Though the mystery of the film’s relationship to Abel Ferrara’s original Bad Lieutenant (1992) remains unsolved, Werner Herzog’s feel-bad, drug-addled tale of a corrupt police sergeant on the brink is just as loose, gritty, and discomfiting as Ferrara’s original. Starring a mid-career Nicolas Cage at his ambling, freewheeling best, the film mixes a woozy police thriller with flourishes of the city’s surrealistic, reptilian underbelly, a war zone that doesn’t seem to recognize that it is one.

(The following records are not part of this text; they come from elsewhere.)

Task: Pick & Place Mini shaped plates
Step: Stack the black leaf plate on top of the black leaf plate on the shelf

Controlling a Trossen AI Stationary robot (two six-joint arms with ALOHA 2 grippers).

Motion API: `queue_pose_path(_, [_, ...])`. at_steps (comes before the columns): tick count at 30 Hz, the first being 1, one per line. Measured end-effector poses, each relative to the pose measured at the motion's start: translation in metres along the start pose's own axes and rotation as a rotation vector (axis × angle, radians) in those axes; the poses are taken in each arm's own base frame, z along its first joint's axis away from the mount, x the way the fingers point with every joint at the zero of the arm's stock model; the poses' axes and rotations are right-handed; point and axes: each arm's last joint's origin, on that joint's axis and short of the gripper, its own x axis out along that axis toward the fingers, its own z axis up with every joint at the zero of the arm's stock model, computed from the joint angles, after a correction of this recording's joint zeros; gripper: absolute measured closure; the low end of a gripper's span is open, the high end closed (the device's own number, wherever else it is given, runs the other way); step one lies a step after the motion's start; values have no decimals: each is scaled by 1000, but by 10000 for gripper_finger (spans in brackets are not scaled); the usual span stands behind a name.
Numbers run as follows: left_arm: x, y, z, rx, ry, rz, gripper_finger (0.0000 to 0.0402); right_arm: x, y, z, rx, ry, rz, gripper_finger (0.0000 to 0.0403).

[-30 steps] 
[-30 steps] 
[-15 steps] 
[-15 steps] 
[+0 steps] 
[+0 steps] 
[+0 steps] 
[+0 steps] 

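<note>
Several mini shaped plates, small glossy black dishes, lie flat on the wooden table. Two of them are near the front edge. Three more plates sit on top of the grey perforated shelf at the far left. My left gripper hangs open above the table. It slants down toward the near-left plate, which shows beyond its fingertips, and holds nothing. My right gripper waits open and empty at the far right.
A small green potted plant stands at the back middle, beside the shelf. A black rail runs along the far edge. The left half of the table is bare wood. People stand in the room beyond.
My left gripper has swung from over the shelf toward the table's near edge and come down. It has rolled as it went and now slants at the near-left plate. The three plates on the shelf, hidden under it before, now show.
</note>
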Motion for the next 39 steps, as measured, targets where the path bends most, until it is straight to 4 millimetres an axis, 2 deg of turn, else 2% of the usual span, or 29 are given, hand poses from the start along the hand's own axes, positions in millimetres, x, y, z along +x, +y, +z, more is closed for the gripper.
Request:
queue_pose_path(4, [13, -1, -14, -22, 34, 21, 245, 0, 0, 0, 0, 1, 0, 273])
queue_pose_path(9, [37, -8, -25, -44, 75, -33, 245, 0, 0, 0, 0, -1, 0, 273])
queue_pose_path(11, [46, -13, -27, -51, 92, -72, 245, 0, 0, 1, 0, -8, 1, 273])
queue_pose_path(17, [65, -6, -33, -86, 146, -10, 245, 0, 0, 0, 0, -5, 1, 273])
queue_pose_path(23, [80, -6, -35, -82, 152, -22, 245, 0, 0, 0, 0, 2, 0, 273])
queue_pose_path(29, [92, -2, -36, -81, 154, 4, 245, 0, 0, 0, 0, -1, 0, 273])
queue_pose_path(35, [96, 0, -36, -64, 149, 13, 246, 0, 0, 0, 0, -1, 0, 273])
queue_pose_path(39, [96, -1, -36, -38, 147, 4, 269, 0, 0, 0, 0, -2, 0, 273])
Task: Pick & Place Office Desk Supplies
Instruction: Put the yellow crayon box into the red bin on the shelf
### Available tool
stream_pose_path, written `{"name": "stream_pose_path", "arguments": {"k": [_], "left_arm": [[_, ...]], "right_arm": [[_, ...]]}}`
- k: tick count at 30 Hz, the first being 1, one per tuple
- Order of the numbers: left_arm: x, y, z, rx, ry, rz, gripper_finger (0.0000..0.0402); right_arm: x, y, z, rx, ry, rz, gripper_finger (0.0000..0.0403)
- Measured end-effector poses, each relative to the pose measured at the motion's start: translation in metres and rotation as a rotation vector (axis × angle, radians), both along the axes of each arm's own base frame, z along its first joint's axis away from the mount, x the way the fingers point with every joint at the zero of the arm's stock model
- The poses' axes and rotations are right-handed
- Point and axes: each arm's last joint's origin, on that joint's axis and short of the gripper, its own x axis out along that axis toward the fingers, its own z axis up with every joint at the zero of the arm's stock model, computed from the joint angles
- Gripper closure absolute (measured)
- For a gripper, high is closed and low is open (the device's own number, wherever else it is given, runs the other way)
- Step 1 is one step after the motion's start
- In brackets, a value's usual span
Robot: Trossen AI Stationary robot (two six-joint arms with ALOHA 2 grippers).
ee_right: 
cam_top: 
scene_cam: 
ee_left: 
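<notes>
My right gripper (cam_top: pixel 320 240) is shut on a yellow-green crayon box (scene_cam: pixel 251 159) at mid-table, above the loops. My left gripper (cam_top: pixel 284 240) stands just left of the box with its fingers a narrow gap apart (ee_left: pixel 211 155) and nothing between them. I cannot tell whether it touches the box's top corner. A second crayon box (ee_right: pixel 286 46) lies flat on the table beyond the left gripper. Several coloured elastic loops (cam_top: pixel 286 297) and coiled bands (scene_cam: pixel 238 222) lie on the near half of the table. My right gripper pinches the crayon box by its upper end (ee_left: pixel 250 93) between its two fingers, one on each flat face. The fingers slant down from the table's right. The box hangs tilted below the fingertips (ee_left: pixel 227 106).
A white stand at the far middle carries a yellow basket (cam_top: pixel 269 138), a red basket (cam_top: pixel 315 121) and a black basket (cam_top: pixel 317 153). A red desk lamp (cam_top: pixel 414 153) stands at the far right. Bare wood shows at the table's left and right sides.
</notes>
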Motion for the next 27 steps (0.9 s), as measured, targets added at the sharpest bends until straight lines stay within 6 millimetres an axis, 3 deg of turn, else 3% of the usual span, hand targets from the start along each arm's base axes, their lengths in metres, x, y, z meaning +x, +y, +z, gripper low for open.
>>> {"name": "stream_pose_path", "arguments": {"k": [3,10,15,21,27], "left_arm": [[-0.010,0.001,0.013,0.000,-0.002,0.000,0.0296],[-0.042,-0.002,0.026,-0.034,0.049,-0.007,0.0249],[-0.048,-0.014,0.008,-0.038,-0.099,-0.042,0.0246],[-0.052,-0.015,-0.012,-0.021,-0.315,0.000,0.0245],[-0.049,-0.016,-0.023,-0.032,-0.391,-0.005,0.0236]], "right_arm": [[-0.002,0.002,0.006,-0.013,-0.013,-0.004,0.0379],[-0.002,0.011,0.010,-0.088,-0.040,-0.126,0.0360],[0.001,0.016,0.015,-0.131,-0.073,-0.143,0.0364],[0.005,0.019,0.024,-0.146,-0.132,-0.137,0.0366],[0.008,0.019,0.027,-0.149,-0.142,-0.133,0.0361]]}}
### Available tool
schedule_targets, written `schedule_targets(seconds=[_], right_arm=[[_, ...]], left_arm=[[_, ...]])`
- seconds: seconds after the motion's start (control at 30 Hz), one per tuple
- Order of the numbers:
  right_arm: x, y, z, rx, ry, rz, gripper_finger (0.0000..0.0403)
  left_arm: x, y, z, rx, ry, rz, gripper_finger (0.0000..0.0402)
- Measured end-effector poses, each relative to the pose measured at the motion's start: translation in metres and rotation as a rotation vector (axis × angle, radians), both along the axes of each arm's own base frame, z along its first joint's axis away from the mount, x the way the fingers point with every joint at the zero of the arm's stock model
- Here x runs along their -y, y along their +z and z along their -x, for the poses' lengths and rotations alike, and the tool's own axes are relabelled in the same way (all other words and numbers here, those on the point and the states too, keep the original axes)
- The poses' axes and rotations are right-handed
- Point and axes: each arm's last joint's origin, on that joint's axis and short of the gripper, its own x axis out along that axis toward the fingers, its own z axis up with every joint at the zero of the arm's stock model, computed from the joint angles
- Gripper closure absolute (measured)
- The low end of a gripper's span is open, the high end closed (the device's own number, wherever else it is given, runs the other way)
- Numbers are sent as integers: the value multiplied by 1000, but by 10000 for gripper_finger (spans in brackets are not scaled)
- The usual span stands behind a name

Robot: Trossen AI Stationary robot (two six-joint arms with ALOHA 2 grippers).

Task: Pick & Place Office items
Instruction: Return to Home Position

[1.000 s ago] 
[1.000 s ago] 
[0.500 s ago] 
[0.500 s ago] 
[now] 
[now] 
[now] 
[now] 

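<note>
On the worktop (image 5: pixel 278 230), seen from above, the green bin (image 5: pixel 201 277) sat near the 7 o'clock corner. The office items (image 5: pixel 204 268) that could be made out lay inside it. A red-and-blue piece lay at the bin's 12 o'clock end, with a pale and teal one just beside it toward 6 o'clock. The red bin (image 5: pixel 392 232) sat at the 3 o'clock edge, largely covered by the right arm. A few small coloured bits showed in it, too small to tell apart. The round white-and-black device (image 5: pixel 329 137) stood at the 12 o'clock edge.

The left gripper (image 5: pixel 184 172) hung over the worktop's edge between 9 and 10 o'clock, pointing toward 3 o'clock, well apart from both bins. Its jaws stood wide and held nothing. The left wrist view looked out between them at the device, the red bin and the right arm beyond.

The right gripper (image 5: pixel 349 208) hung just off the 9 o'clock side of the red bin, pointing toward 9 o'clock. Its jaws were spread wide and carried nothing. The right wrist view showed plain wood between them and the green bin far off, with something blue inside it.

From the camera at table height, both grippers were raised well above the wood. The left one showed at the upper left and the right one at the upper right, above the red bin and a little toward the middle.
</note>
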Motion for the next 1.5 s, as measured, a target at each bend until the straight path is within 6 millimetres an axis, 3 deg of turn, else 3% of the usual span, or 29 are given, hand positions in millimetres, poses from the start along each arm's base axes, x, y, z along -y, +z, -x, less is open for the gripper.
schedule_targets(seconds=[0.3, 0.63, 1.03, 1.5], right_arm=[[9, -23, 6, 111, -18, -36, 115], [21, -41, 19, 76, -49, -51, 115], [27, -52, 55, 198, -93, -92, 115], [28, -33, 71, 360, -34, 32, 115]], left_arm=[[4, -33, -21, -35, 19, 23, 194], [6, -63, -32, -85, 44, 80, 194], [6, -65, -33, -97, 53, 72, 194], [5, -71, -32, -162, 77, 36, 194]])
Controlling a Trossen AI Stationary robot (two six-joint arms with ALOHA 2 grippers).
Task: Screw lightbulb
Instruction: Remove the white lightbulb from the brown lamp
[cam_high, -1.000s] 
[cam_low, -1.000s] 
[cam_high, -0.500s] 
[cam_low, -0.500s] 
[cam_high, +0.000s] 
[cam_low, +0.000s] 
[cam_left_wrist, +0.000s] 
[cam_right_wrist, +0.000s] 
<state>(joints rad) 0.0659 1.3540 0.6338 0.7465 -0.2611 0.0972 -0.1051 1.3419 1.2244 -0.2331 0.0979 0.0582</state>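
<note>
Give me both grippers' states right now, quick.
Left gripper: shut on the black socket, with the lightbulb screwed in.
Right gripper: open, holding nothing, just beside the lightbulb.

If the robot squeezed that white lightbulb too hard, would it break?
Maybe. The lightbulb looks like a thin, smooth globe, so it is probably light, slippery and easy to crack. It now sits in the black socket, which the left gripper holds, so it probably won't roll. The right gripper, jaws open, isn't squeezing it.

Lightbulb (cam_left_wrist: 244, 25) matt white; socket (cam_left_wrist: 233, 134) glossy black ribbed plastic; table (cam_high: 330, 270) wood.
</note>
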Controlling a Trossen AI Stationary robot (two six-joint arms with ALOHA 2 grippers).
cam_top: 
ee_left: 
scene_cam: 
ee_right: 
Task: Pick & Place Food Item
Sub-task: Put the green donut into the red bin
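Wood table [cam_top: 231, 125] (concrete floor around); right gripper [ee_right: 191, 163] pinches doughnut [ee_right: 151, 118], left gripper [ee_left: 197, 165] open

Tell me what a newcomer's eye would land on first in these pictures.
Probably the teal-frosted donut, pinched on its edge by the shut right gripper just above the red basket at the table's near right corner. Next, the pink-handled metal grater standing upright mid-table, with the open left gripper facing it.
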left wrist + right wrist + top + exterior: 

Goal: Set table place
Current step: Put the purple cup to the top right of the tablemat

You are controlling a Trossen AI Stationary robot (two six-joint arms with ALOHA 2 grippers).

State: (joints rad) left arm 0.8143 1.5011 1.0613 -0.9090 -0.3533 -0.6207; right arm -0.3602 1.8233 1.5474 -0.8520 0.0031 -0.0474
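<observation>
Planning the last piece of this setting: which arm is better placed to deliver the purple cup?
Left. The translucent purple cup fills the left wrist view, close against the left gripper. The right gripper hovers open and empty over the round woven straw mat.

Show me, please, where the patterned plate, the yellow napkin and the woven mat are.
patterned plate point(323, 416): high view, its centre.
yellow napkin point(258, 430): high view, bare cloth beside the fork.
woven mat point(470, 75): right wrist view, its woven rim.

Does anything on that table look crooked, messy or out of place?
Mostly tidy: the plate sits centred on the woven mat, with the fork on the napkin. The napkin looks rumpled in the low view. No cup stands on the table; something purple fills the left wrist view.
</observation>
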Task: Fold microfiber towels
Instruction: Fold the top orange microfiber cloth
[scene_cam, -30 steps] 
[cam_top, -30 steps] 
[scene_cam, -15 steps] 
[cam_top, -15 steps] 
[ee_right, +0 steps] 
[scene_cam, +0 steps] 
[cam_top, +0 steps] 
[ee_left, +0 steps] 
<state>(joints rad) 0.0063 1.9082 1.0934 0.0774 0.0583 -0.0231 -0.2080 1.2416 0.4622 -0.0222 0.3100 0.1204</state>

This is not an idealized depiction of post-Katrina New Orleans, or even a neatly realistic one; it is a psychologically dense study of the city as an open wound: a place whose infrastructural corruption has festered even while rebuilding after the storm. Here, rehab and addiction prove pliant metaphors for a civil-structural rottenness—including a wayward police force—that refuses to heal. There are hard truths to be found in the film’s kaleidoscopic ugliness.